I’ve heard stories of friends of child bearing age being asked if they want to lose their baby weight, for example, when they haven’t even had a baby. Not only is this completely embarrassing for the woman in question, but it’s also really quite upsetting if you’d love a child but can’t have one.
I remember, when we desperately wanted a baby more than anything, being asked by someone at a children’s birthday party when we were going to start a family of our own, because, and I quote, “I wasn’t getting any younger” (I was 30 at the time). I brushed it off as “oh we need to finish our house renovations first,” but inside I was incredibly hurt by the comment. The person that made it didn’t know we’d been trying for a baby for the past 18 months at that point.
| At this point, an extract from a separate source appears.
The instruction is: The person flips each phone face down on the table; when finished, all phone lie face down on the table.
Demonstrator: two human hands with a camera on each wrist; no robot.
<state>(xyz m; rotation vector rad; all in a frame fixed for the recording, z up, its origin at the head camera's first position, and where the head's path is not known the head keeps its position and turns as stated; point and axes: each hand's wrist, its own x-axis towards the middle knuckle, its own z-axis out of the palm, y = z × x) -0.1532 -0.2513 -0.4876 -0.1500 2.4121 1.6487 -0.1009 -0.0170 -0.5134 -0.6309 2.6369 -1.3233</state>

And in this instance, it wasn’t just the woman of childbearing age that had a problem with the comment; I’d never seen Mr Lighty get as drunk as he did at the 30th birthday party that followed that night, reeling from the casual remark.
So although I’m being a little flippant, because let’s face it, in many, many ways, being a woman of childbearing age is a wonderful thing (just look at all of the beautiful babies many of us have produced, not to mention the careers we’ve created, friendships we’ve forged and the overall fabulousness of being who we all are!), I guess the point is, if your friend isn’t mentioning baby plans, don’t call her out on it unless she wants to talk. Or if she isn’t drinking alcohol for whatever reason, don’t question it. She might well be pregnant but not ready to admit it to the world; or she might just be harbouring a migraine. She may want a whole brood, or she may want none. Or you may need to remember the sensitive issue of those people that can’t have children for whatever reason.
Or it may just be that she had one too many glasses of prosecco the night before, and hair of the dog is not on the menu! Either way, go easy on her; she, is, after all, not just a woman of childbearing age, but she’s also simply a fantastic, fabulous, phenomenal woman.